ACI Fabric Certificate and NTP

4-minute read
tidbit aci

Quick post here for a fun little issue I ran into this week.

I’ve been building out a greenfield ACI deployment with some Nexus 6ks “north” of the fabric acting as a core. The 6ks and the fabric is all greenfield at this point, no connectivity to the rest of the customers network or the internet or anything. I configured the fabric to use the 6ks as the NTP server, with the intent that eventually the 6ks will point to a low stratum clock of some kind. Set this up, was happy NTP was synced and the NTP faults went away in the fabric and I went to grab some lunch. When I came back none of the APICs could see each other (controller state unavailable), yet I could ping in band on each APIC to any other APIC…

Well, the NTP configuration worked, but since the 6ks were out of the box and didn’t have their clocks set their time was the default – something in 2001. Normally that’s probably just an annoyance – “hey! my clock is way off!”… not this time! The APICs synced up with the 6ks and then their time was set to whatever time/date in 2001 as well. What I didn’t know then was that there is a certificate on the APICs (automagically there from Cisco) that has a “not valid before” date… and, when NTP synced up it flipped the clock on the APIC to a date that was before the validity of the cert. This caused the whole APIC cluster to fail because the controllers couldn’t build the cluster because this certificate was deemed invalid! I should note here that even though I foobared the entire APIC cluster, the fabric was totally fine and passing traffic and all that was good – just couldn’t change the fabric since the cluster was messed up.

You can verify the health of the cluster with the “acidiag avread” command – this will list out all the APICs in the cluster.
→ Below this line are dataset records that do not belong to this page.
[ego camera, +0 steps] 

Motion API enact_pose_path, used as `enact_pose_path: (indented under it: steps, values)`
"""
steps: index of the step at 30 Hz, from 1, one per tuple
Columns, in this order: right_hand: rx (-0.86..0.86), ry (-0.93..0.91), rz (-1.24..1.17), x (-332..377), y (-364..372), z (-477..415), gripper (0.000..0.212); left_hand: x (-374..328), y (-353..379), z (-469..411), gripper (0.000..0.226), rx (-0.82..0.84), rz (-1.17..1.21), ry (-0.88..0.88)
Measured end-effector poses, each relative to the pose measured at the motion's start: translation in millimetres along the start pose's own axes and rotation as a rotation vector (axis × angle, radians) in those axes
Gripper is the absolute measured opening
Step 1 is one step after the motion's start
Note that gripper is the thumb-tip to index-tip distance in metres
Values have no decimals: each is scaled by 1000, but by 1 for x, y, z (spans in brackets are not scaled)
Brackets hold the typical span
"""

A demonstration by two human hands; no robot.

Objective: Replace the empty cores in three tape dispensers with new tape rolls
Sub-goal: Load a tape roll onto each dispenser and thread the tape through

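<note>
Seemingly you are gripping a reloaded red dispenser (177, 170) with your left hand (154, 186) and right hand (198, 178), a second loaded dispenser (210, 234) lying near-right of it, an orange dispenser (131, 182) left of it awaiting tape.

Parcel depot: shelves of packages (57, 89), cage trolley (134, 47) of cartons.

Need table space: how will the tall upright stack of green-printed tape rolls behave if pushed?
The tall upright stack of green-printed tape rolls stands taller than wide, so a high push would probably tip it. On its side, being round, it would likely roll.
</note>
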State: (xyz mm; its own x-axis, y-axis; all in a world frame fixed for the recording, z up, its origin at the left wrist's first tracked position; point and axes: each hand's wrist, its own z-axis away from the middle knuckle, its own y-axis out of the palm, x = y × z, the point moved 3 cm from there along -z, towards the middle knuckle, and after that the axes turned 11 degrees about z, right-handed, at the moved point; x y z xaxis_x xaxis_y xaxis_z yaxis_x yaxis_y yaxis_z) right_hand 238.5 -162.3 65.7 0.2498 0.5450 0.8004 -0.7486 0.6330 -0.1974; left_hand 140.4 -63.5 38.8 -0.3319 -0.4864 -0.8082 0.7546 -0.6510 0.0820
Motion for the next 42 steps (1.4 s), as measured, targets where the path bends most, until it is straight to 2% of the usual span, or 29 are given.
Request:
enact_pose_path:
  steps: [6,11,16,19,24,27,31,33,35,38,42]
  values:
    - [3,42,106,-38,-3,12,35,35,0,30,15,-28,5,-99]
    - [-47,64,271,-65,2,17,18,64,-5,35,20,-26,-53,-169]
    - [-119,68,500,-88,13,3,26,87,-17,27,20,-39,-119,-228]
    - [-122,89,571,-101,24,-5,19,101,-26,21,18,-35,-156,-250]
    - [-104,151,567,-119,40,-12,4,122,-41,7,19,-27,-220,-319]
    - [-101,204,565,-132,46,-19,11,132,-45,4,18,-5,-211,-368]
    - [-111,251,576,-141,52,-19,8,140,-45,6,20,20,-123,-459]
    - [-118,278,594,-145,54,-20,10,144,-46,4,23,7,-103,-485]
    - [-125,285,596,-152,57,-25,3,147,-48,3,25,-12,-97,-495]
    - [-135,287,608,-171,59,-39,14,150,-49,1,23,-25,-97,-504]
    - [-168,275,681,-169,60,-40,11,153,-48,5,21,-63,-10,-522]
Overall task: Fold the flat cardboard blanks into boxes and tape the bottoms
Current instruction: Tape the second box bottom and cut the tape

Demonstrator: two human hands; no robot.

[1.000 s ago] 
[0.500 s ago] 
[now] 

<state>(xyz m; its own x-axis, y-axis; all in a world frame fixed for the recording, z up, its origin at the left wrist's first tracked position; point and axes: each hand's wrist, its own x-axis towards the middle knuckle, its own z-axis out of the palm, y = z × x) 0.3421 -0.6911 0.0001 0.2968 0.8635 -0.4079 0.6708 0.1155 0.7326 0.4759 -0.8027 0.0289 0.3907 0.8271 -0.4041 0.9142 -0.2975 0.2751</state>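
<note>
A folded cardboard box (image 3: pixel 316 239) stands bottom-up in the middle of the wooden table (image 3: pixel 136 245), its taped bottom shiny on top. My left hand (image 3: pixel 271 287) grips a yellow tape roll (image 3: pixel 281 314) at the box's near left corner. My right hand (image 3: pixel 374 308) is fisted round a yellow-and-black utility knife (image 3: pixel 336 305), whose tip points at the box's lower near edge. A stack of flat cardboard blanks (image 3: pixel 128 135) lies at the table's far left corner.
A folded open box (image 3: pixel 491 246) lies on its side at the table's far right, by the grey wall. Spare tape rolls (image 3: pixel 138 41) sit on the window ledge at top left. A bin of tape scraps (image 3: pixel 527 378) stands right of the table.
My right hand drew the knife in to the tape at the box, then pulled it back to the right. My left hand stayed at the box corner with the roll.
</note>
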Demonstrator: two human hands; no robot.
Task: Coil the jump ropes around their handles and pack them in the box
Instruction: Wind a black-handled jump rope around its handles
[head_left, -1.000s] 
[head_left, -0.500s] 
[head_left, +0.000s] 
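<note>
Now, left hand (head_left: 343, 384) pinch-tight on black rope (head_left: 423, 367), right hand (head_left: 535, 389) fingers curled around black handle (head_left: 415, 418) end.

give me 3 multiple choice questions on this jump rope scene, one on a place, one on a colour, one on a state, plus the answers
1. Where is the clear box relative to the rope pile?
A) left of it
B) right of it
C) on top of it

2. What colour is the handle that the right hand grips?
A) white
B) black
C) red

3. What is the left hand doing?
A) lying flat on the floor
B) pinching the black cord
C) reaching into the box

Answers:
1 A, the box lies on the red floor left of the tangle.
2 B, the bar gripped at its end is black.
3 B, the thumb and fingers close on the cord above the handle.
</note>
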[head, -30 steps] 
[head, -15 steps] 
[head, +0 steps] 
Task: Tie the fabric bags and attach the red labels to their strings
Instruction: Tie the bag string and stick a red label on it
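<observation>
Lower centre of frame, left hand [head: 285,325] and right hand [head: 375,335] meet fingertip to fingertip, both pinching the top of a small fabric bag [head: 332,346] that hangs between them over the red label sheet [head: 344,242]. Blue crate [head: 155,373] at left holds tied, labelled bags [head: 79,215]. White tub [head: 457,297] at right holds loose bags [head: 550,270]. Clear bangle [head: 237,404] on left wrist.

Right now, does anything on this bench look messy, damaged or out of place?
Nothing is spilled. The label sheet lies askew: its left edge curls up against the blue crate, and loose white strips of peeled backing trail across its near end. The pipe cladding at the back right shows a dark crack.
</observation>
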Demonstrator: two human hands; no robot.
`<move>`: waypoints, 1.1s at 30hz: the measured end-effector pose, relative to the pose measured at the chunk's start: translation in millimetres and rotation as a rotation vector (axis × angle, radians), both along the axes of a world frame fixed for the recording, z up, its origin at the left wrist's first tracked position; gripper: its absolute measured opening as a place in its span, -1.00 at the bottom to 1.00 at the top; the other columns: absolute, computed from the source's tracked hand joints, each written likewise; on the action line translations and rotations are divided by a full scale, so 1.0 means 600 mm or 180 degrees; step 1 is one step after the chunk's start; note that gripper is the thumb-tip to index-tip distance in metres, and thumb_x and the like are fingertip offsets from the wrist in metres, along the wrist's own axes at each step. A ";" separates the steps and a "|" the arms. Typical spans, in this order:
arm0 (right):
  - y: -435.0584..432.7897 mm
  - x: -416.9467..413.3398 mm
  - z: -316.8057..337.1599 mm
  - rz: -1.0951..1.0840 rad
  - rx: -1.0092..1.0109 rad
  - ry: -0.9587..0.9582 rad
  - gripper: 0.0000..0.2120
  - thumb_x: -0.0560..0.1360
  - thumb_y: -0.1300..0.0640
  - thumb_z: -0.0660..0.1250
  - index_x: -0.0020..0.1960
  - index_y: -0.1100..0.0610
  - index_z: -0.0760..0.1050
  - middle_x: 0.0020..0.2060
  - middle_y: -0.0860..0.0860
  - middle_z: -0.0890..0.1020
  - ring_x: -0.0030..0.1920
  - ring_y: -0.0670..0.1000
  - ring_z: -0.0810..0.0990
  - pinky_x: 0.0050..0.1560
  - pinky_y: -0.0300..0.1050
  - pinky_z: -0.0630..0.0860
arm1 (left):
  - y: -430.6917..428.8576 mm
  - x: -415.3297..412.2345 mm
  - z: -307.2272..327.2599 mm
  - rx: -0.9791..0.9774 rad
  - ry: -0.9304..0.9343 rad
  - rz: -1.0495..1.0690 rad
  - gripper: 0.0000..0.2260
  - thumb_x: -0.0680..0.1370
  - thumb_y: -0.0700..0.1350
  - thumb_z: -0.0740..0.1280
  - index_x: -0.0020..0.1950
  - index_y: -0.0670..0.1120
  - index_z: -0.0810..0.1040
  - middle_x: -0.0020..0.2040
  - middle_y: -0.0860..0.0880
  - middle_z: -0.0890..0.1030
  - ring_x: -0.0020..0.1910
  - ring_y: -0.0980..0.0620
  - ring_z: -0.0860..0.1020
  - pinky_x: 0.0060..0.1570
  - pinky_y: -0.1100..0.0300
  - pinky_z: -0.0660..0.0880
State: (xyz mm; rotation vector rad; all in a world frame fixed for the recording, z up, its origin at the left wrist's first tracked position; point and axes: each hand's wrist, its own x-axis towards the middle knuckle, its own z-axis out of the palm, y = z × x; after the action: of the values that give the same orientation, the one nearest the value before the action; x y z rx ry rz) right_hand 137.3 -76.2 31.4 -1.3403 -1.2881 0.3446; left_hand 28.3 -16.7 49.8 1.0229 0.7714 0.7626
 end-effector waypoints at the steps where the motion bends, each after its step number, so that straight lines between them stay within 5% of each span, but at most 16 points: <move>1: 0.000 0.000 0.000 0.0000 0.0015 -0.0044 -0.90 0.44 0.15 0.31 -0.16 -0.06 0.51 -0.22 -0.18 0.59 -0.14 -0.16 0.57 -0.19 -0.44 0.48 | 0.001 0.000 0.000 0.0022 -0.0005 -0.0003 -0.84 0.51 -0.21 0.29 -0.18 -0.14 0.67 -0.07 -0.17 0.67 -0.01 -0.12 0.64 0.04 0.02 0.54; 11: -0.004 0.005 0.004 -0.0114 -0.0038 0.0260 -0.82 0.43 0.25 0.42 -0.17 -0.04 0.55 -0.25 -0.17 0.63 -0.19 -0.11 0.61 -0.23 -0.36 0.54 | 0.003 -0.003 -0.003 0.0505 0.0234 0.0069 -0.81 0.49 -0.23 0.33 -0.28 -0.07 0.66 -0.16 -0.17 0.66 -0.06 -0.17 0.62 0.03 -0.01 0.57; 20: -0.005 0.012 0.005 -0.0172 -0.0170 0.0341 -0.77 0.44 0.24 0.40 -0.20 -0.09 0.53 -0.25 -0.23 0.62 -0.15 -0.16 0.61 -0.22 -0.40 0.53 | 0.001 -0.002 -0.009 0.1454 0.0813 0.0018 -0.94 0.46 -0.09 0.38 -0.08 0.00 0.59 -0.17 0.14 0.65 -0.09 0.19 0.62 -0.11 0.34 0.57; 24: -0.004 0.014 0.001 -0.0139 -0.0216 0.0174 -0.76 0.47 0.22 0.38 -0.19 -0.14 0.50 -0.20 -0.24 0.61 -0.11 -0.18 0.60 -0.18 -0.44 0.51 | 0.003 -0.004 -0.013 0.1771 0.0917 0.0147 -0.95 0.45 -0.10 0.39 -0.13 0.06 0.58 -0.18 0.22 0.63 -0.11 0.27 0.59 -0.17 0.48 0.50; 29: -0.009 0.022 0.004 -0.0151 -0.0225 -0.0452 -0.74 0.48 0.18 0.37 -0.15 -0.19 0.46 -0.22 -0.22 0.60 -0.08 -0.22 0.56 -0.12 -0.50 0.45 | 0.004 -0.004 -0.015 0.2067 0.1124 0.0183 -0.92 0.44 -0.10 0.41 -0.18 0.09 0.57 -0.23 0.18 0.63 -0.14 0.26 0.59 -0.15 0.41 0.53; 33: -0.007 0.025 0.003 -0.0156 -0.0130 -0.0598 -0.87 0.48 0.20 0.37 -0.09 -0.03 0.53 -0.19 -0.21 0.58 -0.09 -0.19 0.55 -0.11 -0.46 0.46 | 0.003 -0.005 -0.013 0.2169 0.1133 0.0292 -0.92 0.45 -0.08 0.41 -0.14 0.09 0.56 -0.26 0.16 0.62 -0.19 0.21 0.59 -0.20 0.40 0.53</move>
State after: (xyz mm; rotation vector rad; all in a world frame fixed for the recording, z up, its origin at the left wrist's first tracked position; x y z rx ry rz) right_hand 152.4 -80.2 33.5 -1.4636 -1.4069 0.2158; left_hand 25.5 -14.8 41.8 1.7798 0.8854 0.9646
The output isn’t very friendly to read, but you should be able to see all your APICs that way.

The “show controller” command is much more friendly:

apic1# show controller
Fabric Name : ACI-Pod-1
Operational Size : 1
Cluster Size : 3
Time Difference : -27031964
Fabric Security Mode : permissive

ID Address In-Band IPv4 Address In-Band IPv6 Address OOB IPv4 Address OOB IPv6 Address Version Fl
ags Serial Number Health
 ---- --------------- --------------- ------------------------- --------------- ------------------------- ------------ --
--- ---------------- ----------------
 1* x.x.x.x 0.0.0.0 0.0.0.0 x.x.x.x 0.0.0.0 1.2(2g) cr
v- xxxxxxxxxxx fully-fit


Flags - c:Commissioned | r:Registered | v:Valid Certificate | a:Approved

From this output you can see the controller and some important information - in band IP (TEP IP in the infra tenant), any in band management IPs, the version, serial number, and importantly the flags. In the above output we can see we have the flags “c”, “r”, and “v” – for this particular scenario the one I care about is that valid certificate flag. If you do like I did and foobar the NTP beyond when the cert is valid this would be something to look for.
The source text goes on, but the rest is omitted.